“I sleep like a baby.  Every couple of hours I wake up crying.”

I hadn’t heard that old joke for a couple of years.  This time, it was the City Manager of a mid-size Canadian city who told it.  It reminded me that, for organizational leaders especially, it’s amazing just how much truth it holds.  Maybe not the crying part, but certainly the waking-up aspect.

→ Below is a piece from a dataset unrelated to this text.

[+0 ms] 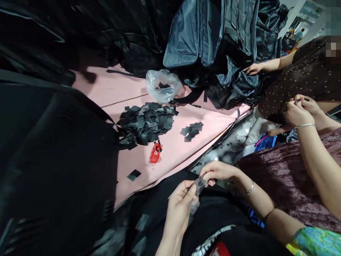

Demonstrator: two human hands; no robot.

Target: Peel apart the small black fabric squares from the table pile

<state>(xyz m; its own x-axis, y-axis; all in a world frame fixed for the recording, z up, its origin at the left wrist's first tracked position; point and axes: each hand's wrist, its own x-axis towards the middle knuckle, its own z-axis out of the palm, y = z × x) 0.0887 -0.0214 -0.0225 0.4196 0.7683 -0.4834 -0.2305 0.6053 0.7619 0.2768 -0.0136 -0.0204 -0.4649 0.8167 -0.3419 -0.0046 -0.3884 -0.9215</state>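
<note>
My left hand [181, 200] is low in the middle of the head view, thumb and fingers pinched on a small grey, film-like piece [199, 185]. My right hand [218, 171], with a bracelet on its wrist, pinches the other end of that piece. Both hands are above black cloth, just off the front edge of a pink-covered table [170, 156]. On the table lies a heap of thin dark squares [149, 122], with a smaller group of squares [191, 131] to its right. One single square [134, 174] lies nearer the edge.
A red strap with a black clip [155, 153] lies below the heap. Behind are a clear plastic bag [163, 85] and black backpacks [191, 35]. A large black bag [61, 153] fills the left. At right, a co-worker's hands [302, 109] and another person's hand [253, 69] are close by.
</note>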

At my coaching practice, we go beyond the common tactics of traditional coaches who focus mostly on just  life issues or only career guidance like management styles or communication tactics.  We use The Four Windows Method of coaching.  This approach, which is much broader in outlook than traditional executive coaching processes, asks the client to consider critical personal and financial aspects of their life in addition to what happens each day on the job.  Sleep habits are one of those very-important-for-success aspects we work on.

A lack of truly refreshing sleep will ultimately catch up on you.  Whoever you are, in whatever role.  Without regular, deep sleep, your performance flags.

Today, with a real unemployment rate of over 10%, organizations don’t have any incentive to keep you around.  Consequently the issue of just how well-rested you are has become a big deal when it comes to career management.  It’s no longer just a “nice to have.”   Quality sleep, in today’s business environment, has moved into the realm of a “must have”.  And all the evidence supports this.  This year’s Wellness Survey created by Tempur-Pedic, (for whom I’m a Wellness Advisor,) noted that well-rested individuals are: less emotional, more creative, and better able to deal with job demands.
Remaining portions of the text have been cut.